On Thursday afternoon, the Tampa Bay Rays left-hander stood in a room near the home dugout at Tropicana Field, grabbing a quick drink of water with left-hander David Price. As Price walked away, he gave his young teammate a nickname, one that became cause for celebration later.
“Let’s go All-Star,” Moore recalls Price saying.
Moore played it cool, as he has done so often this season. There was still a game to finish, after all, an eventual 4-3 Rays victory over the Minnesota Twins that improved Moore’s record to 13-3 in 19 starts.
In time, the honor became official. After Tampa Bay sealed its eighth consecutive victory, word came from manager Joe Maddon and Andrew Friedman, the Rays’ executive vice president of baseball operations, that Moore had replaced Texas Rangers right-hander Yu Darvish on the American League roster for Tuesday’s event at Citi Field in New York.
Moore walked into Maddon’s office with a slight smirk. Moments earlier, the pitcher had cracked, “Am I getting sent down?” after learning from pitching coach Jim Hickey that Maddon wanted to meet.
Sent down? Far from it. Moore’s rise was rewarded.
“I’m really excited,” Moore said. “The best (part) about it all was after I found out, I was in Joe’s office and came out of the room, (and) I opened up the door and everyone was waiting there … just to celebrate.
“It really was pretty shocking.”
In reality, though, this development was far from stunning. Moore became the majors’ second 13-game winner, joining Detroit Tigers right-hander Max Scherzer (13-0). The days since last Saturday, following the release of the All-Star rosters, were filled with questions to Maddon about Moore’s possible addition as a replacement.

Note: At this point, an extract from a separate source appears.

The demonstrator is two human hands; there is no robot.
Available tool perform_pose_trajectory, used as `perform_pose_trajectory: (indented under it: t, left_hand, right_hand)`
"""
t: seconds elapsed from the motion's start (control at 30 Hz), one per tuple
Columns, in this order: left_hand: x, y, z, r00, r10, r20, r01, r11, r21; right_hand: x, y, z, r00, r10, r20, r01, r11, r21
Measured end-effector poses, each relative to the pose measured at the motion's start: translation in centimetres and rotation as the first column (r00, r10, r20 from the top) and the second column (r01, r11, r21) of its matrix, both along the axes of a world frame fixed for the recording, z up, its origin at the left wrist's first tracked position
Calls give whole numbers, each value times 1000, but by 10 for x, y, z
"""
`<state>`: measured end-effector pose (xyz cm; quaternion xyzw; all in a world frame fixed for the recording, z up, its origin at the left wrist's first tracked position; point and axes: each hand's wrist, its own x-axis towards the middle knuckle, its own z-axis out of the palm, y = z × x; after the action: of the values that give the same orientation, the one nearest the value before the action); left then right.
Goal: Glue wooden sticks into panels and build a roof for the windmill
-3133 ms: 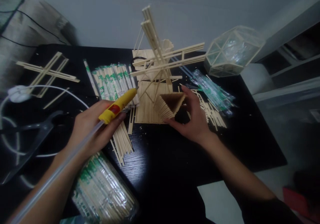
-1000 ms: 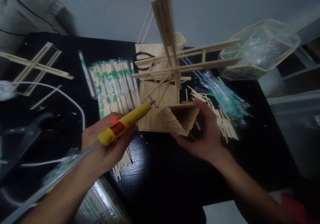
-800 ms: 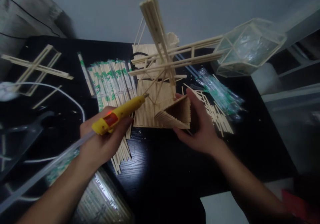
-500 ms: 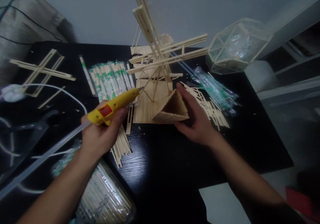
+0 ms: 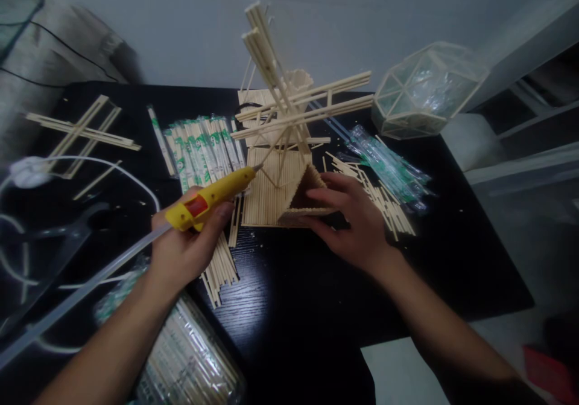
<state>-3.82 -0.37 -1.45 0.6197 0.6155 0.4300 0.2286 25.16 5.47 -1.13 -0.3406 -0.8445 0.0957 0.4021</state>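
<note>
My left hand (image 5: 183, 251) is wrapped round a yellow hot glue gun (image 5: 219, 191). A long translucent glue stick (image 5: 104, 278) trails from its back end. The gun's nozzle points at a base of side-by-side wooden sticks (image 5: 262, 197). On the base's front right corner is a hollow triangular stick box (image 5: 299, 189), its opening towards me. My right hand (image 5: 362, 224) grips the box's right side, some fingers inside the opening and the thumb low outside. Crossed stick arms (image 5: 301, 115) rise above the base on thin struts.
Paper-wrapped chopsticks (image 5: 201, 145) and loose sticks lie left of the base. More loose sticks (image 5: 384, 203) and plastic wrappers (image 5: 380, 160) lie right. A clear faceted container (image 5: 429, 91) stands back right. A white cable (image 5: 140, 181) loops left, near a plastic-wrapped chopstick pack (image 5: 190, 350).
My right hand has shifted its grip, moving fingers from the box's outer side into its opening. The box has turned slightly. My left hand still holds the glue gun near the base.
</note>
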Motion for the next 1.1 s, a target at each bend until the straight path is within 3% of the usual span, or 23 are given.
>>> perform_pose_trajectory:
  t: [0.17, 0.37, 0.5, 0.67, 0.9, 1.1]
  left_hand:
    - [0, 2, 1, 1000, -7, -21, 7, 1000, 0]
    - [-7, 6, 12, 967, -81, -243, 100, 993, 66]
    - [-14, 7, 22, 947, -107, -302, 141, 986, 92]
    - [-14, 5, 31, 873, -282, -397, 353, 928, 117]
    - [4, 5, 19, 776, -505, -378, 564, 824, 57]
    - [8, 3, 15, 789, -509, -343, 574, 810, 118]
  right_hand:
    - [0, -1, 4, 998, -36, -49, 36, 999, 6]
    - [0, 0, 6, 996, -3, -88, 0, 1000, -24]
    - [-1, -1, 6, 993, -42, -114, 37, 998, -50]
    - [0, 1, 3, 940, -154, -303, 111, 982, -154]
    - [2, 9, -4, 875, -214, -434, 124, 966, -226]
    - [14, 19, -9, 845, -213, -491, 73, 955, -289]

It is simple to see why. Aside from three consecutive losses to start June, Moore has been Tampa Bay’s most consistent mound presence. He has a rotation-low 3.44 ERA, and he boasts a rotation-high 108 strikeouts.

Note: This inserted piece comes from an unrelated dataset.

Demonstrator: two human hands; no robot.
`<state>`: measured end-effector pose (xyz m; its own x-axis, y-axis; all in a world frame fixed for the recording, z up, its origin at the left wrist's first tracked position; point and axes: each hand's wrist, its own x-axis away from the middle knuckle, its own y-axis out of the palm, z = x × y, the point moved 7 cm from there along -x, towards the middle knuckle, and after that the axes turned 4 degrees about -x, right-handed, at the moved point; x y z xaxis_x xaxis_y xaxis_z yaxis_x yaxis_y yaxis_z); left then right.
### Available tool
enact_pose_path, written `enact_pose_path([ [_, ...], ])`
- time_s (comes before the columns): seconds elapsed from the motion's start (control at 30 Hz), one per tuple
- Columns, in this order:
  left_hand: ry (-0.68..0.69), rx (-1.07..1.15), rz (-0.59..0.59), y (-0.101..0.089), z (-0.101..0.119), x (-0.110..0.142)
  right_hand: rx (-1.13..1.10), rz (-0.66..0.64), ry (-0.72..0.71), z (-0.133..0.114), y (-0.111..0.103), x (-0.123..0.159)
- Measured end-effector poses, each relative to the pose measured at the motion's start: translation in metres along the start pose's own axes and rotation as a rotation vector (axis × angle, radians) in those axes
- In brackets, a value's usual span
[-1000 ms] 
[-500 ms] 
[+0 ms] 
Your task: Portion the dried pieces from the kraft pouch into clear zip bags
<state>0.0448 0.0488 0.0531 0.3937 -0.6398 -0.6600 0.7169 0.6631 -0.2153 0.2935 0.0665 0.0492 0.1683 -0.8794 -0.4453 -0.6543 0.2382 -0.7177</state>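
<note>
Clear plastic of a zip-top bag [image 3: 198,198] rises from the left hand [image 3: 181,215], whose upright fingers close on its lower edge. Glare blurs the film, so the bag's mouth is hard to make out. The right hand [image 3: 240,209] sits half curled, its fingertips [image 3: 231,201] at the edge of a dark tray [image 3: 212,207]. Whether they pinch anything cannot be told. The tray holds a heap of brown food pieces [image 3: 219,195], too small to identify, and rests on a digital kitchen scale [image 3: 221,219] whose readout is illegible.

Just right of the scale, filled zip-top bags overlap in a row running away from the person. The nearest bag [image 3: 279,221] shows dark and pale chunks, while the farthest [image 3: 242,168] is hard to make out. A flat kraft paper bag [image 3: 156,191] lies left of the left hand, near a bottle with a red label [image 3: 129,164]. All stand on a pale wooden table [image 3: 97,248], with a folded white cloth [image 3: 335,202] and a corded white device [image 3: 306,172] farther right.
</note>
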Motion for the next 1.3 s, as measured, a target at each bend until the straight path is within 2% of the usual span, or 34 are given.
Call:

Beyond those totals, however, he has shown an ability to recover from adversity. He has proven strong in the aftermath. His 8-0 start was no mirage, despite a forgettable June slide that included three losses in five starts with a season-high 8.39 ERA.
“He was not sharp,” Maddon said of that stretch. “He was winning a lot of games based on five, five-plus innings. … Now, he’s starting to carry.

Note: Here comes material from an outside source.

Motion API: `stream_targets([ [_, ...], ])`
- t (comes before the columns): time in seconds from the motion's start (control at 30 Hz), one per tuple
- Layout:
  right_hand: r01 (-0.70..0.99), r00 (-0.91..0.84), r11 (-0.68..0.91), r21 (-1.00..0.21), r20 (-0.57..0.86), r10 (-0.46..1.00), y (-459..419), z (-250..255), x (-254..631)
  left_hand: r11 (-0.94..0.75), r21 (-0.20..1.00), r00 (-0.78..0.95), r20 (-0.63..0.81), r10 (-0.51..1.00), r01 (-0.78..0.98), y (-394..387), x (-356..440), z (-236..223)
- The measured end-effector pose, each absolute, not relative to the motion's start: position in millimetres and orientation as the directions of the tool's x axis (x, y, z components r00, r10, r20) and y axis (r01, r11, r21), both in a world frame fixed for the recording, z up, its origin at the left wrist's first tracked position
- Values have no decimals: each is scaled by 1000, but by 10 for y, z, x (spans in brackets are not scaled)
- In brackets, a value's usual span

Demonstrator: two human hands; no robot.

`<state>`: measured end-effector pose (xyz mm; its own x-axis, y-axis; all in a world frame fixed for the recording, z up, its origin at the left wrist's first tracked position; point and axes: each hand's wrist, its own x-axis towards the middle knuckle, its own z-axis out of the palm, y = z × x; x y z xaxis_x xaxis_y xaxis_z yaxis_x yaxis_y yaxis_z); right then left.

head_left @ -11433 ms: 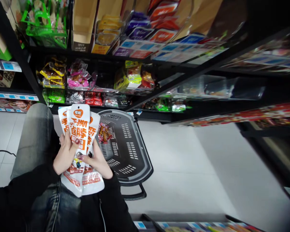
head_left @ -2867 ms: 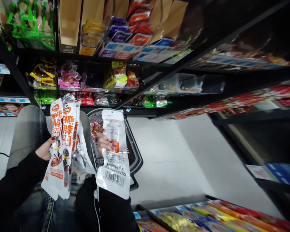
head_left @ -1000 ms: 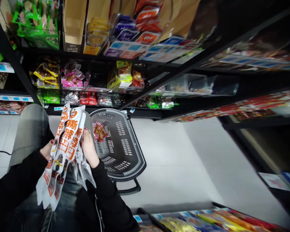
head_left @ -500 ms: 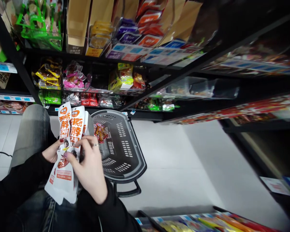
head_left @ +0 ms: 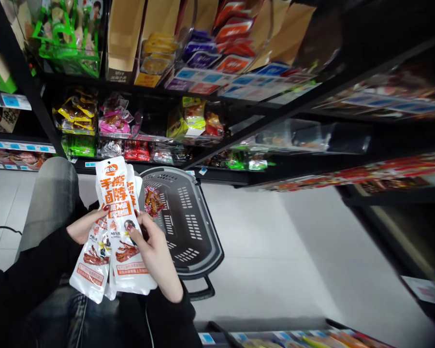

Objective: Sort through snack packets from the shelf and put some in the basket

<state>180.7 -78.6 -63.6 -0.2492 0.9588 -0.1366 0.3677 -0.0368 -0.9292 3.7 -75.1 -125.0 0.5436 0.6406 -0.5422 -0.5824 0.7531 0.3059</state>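
Note:
I hold a stack of white snack packets with orange lettering (head_left: 119, 227) in front of my lap. My left hand (head_left: 82, 224) grips the stack from the left, its thumb on the front packet. My right hand (head_left: 154, 253) clasps the same stack from the right, thumb pressed on the front face. The packets overlap, so how many there are is unclear. Just beyond them a dark grey shopping basket (head_left: 199, 241) stands on the floor with a small red and orange snack bag (head_left: 152, 200) inside.
Black shelves (head_left: 217, 96) packed with colourful snack bags run from the left across to the right. My raised knee in grey jeans (head_left: 50, 198) is at the left. Pale tiled floor (head_left: 275, 251) lies right of the basket. Another shelf edge (head_left: 275, 336) shows at the bottom.
My right hand, which half a second ago reached over the packets' front, now holds their right side. The stack has been squared up and faces me.

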Motion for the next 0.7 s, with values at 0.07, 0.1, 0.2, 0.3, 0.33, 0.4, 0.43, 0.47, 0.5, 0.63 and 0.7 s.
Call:
stream_targets([
  [0.07, 388, -254, -29, -921, -137, 957, -829, -589, 1840, 747, 337, 484, -596, 640, -573, -759, 60, -1254],
  [0.1, 415, -241, -18, -910, -129, 962, -849, -558, 1853, 746, 347, 462, -615, 639, -569, -761, 68, -1256],
  [0.2, 485, -165, 0, -875, -91, 982, -877, -493, 1910, 744, 378, 418, -646, 639, -551, -758, 77, -1257],
  [0.3, 400, -133, -101, -911, -167, 977, -850, -517, 2015, 737, 408, 402, -644, 651, -539, -752, 73, -1248],
  [0.33, 345, -123, -148, -927, -201, 972, -833, -540, 2053, 737, 410, 403, -643, 652, -538, -751, 72, -1244],
  [0.4, 244, -78, -207, -947, -232, 969, -802, -590, 2117, 732, 416, 403, -636, 658, -540, -755, 71, -1237],
  [0.43, 205, -48, -219, -954, -233, 971, -792, -611, 2135, 726, 421, 402, -628, 666, -544, -759, 72, -1237],
  [0.47, 176, -27, -226, -958, -234, 972, -790, -628, 2141, 717, 429, 400, -618, 677, -550, -765, 73, -1238],
  [0.5, 159, -22, -232, -960, -238, 971, -794, -640, 2136, 707, 440, 399, -605, 689, -554, -771, 75, -1241],
  [0.63, 193, -120, -248, -949, -273, 954, -865, -632, 2064, 681, 477, 407, -558, 723, -556, -795, 78, -1247],
  [0.7, 199, -117, -236, -951, -262, 958, -894, -610, 2074, 678, 481, 400, -561, 725, -556, -796, 77, -1234],
])
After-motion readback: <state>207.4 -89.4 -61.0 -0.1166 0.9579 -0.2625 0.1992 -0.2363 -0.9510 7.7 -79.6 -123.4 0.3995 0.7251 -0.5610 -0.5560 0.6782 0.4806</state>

“I thought these couple times that we let him go longer, that he figured some things out. I thought that carried over to the other subsequent outings.”
It was fitting that news of Moore’s All-Star invite came on a day when he performed at a worthy level. He was sensational Thursday, retiring 11 consecutive batters to start, and he carried a no-hitter into the sixth inning until allowing a two-out double to Brian Dozier.
Tampa Bay is streaking into the All-Star break, and Moore’s honor is another sign that the Rays could have something special brewing. Remember, offseason questions focused on how Tampa Bay would replace workhorse right-hander James Shields, sent to the Kansas City Royals in a blockbuster trade.
Those concerns were real. But for the most part, in large part due to Moore, those concerns are forgotten.
Moore, in only his second full major-league season, has elevated himself in such a way that earlier unknowns are history. It seems like ages ago that Maddon defended Moore after a rocky spring, when the pitcher struggled with a flaw in his delivery.
Now, there are only reasons to look ahead.
“He certainly deserves it,” said Rays infielder Ben Zobrist, already named to the AL All-Star team. “He has been stellar for us all year long. The thing I appreciate about him, even when he hit that rough patch, he stayed the course. Instead of trying to change too much up, he believed that he was going to get out of it. He kept focusing and doing what he does.”
That focus allowed Moore to produce a start like the one he did Thursday. He described the three-hit, 10-strikeout effort in 7 1/3 innings as “smooth and efficient,” which is exactly what it was. Maddon called it the best outing of Moore’s season.
As with all discussions involving Moore, however, the most tantalizing subject is his potential. He has been labeled as someone (both from his manager and teammates) as a player still learning, still developing.
At age 24, this All-Star selection represents a milestone honor for him, certainly. But it also offers a springboard to consider what he could become, how much he could grow, how much he could mature into a central figure in the Rays’ rotation for years ahead.
“My second year in the big leagues — if you had asked me a couple of years ago, I would have just been happy to be here,” Moore said. “So for the way things are going right now, I’m ecstatic about being a part of the festivities and being at the game with the best players in the game. It’s definitely something I’m looking forward to.”
A time for the All-Star experience will come soon, but Thursday in the Rays clubhouse was an afternoon to cut loose. As water and beer flowed around Moore, Tampa Bay honored him, the secret long since spilled.